## ASSIGNED TASK
Only the lines from the one with "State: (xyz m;" to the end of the data below should be returned, each exactly as it stands.

Segment Start: GIVEN MATERIAL

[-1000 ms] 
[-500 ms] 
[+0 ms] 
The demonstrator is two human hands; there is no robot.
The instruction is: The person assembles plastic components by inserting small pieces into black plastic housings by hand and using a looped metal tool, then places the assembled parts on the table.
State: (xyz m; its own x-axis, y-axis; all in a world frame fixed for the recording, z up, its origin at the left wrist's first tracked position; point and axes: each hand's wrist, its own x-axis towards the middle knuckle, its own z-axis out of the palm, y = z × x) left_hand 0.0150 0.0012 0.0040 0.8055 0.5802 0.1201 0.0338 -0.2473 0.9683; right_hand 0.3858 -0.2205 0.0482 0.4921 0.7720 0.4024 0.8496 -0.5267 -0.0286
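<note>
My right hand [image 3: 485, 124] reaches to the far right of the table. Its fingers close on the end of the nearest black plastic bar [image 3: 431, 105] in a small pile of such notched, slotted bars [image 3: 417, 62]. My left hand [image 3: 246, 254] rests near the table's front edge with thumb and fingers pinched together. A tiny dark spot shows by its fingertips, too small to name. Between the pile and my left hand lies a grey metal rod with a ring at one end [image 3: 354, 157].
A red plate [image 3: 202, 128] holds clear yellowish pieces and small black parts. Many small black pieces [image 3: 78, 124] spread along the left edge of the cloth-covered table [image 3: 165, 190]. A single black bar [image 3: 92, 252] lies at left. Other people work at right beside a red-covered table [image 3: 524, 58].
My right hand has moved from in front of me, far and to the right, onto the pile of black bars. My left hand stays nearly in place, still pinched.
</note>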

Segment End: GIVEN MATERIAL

## RESULT FOR THIS EXERCISE
State: (xyz m; its own x-axis, y-axis; all in a world frame fixed for the recording, z up, its origin at the left wrist's first tracked position; point and axes: each hand's wrist, its own x-axis towards the middle knuckle, its own z-axis out of the palm, y = z × x) left_hand 0.0150 0.0012 0.0040 0.8055 0.5802 0.1201 0.0338 -0.2473 0.9683; right_hand 0.3858 -0.2205 0.0482 0.4921 0.7720 0.4024 0.8496 -0.5267 -0.0286
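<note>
My right hand [image 3: 485, 124] reaches to the far right of the table. Its fingers close on the end of the nearest black plastic bar [image 3: 431, 105] in a small pile of such notched, slotted bars [image 3: 417, 62]. My left hand [image 3: 246, 254] rests near the table's front edge with thumb and fingers pinched together. A tiny dark spot shows by its fingertips, too small to name. Between the pile and my left hand lies a grey metal rod with a ring at one end [image 3: 354, 157].
A red plate [image 3: 202, 128] holds clear yellowish pieces and small black parts. Many small black pieces [image 3: 78, 124] spread along the left edge of the cloth-covered table [image 3: 165, 190]. A single black bar [image 3: 92, 252] lies at left. Other people work at right beside a red-covered table [image 3: 524, 58].
My right hand has moved from in front of me, far and to the right, onto the pile of black bars. My left hand stays nearly in place, still pinched.
</note>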

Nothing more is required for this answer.